Task requirements>
Every line that contains the word "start" is to be copied from the listing.

---+---

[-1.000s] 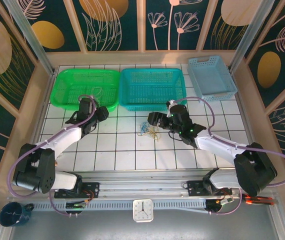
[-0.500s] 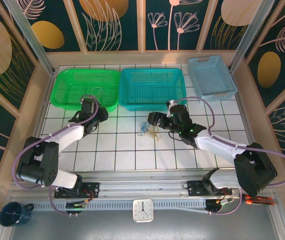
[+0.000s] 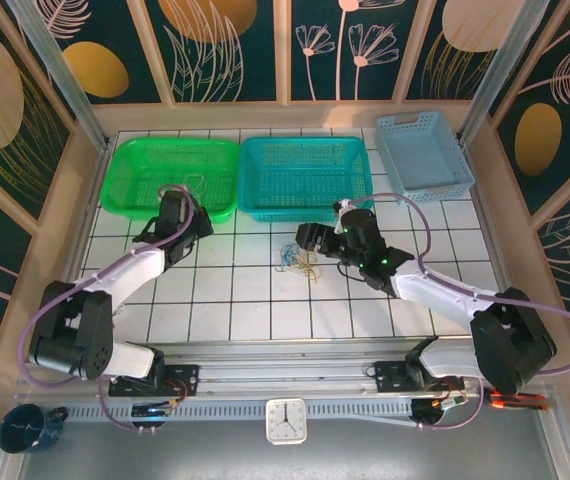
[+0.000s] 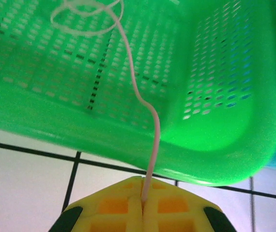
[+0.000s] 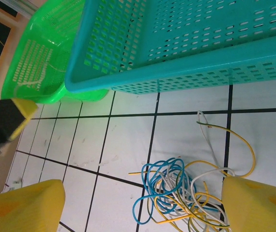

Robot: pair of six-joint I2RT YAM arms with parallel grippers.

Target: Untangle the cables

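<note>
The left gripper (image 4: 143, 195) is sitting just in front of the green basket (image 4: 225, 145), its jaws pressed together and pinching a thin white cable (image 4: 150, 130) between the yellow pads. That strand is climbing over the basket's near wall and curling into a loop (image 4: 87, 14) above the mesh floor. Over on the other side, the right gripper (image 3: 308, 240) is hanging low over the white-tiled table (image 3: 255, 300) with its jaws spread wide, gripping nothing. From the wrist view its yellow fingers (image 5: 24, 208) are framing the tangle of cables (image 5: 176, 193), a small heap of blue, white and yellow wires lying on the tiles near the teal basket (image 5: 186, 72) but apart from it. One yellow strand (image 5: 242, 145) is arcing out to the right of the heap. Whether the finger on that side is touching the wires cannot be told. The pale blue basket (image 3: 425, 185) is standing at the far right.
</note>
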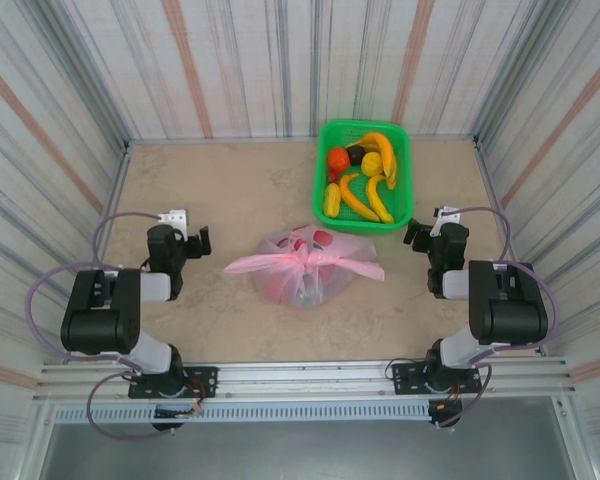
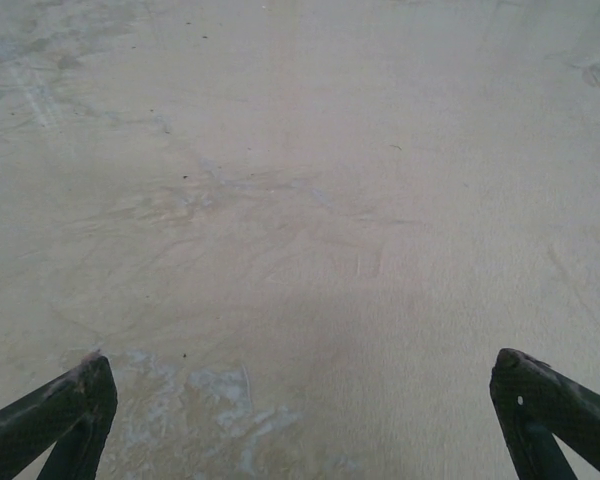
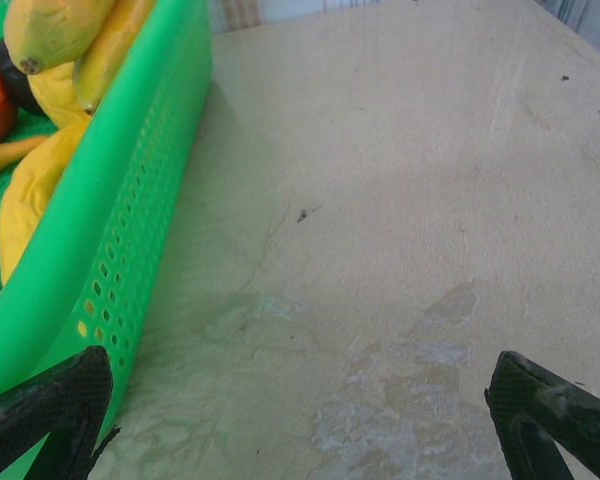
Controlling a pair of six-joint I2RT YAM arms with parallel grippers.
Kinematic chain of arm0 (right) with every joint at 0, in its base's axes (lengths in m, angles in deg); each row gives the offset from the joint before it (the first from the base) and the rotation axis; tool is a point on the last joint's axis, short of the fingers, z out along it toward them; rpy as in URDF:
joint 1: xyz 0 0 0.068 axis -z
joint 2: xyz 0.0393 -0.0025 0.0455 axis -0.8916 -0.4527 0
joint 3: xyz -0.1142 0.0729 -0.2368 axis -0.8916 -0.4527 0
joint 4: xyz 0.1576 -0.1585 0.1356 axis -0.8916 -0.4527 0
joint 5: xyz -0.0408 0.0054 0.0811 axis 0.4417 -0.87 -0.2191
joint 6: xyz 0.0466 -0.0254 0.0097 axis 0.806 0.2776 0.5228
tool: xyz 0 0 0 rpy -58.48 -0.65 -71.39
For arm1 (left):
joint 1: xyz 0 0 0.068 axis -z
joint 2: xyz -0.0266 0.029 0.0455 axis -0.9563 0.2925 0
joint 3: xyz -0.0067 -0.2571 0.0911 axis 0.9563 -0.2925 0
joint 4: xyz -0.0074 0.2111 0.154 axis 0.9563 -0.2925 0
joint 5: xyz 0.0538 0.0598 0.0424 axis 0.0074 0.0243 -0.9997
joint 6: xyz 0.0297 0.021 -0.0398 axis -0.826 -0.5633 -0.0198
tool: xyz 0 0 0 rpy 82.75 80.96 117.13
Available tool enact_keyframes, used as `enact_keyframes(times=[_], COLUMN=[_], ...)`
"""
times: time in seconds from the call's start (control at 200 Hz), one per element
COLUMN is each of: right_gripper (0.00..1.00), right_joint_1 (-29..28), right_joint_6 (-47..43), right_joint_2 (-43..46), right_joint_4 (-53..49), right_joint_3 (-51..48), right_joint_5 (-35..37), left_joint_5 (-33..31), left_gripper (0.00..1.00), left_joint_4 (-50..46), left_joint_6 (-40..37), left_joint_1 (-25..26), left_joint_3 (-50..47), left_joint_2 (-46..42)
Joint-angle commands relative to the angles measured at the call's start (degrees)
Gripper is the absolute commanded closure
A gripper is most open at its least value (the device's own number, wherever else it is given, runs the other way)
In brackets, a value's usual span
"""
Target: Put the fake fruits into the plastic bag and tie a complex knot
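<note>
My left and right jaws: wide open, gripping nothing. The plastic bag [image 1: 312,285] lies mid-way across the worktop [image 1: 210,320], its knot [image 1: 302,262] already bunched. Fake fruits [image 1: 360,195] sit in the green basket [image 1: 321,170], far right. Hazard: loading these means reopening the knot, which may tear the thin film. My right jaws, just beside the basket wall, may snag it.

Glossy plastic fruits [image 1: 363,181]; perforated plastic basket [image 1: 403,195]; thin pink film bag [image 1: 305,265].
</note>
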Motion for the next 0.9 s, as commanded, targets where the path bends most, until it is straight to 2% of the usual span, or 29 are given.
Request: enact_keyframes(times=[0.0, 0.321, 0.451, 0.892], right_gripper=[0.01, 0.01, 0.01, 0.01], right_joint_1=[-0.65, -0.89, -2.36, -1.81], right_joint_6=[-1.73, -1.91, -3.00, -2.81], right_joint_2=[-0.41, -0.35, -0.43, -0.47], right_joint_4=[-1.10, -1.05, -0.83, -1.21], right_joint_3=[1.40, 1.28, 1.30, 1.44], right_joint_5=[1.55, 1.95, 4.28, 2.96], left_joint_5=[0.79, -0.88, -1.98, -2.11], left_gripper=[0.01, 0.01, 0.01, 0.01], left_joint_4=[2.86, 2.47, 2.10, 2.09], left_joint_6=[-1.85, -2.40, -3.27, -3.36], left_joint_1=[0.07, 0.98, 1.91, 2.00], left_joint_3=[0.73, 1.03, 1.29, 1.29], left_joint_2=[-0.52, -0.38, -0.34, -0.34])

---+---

Answer to this task>
times: time in seconds from the call's start (control at 200 Hz), one per element
Joint-angle commands relative to the angles measured at the call's start (degrees)

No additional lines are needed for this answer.